--- Data to use ---

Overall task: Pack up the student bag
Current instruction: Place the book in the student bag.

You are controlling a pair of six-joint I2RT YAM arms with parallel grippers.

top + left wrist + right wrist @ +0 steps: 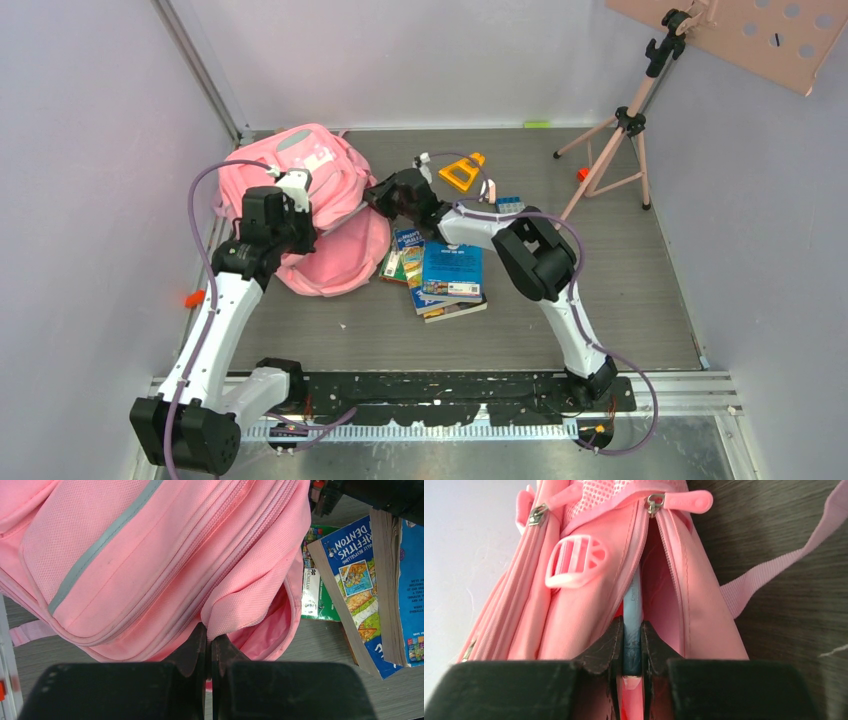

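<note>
Right gripper [632, 647] clamped narrow on a blue stick [632, 605], slim and smooth, small print on it too blurred to read; pen or ruler, cannot tell. Far end of it swallowed by the open zip slot of the bag [589, 605] straight ahead of the fingertips, near end hidden between the black fingers. Just beyond, a pink rubbery zip pull [684, 501] at the top of the slot, a round ribbed plastic badge [574, 560] to the left, a woven strap [784, 565] trailing off right over the dark wood-grain table [804, 645]

Left gripper [210, 652] pinched tight on a fold of the bag's pink cloth, at the edge of a gaping pocket directly above the tips; anything besides cloth between the fingers not visible. Coarse woven fabric, parallel zip seams, a grey stripe [100, 545] running up to the left. Right of the fingers, paperback books [350, 580] lying flat in a stack, cut off by the frame edge

From overhead, both sets of fingertips lost against the soft, slumped bag, hidden under the wrists. Farther right, a yellow thing [462, 175] of unclear kind, then a pink tripod stand [620, 140], top cropped
</note>
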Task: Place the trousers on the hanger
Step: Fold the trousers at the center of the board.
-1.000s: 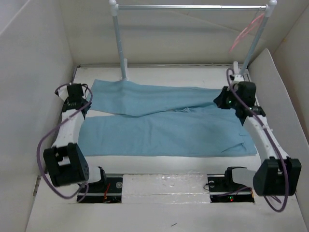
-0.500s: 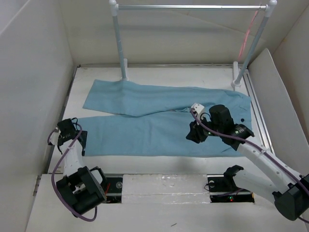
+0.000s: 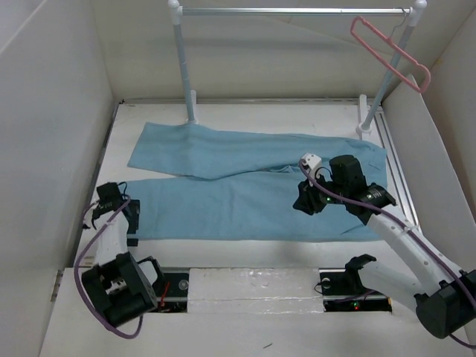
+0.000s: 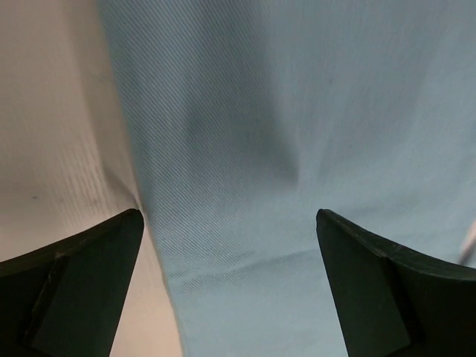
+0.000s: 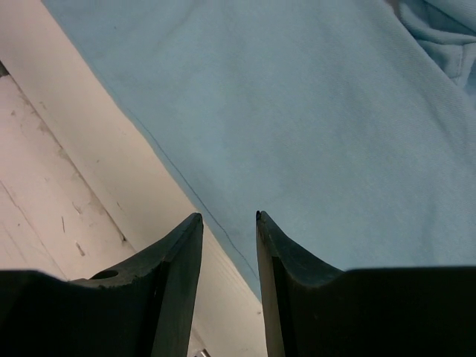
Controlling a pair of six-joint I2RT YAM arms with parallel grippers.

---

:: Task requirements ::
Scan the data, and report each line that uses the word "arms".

:: Task result ::
You are controlling a pair of six-joint I2RT YAM arms with parallel grippers.
Controlling a pair of six-joint I2RT YAM arms with parallel grippers.

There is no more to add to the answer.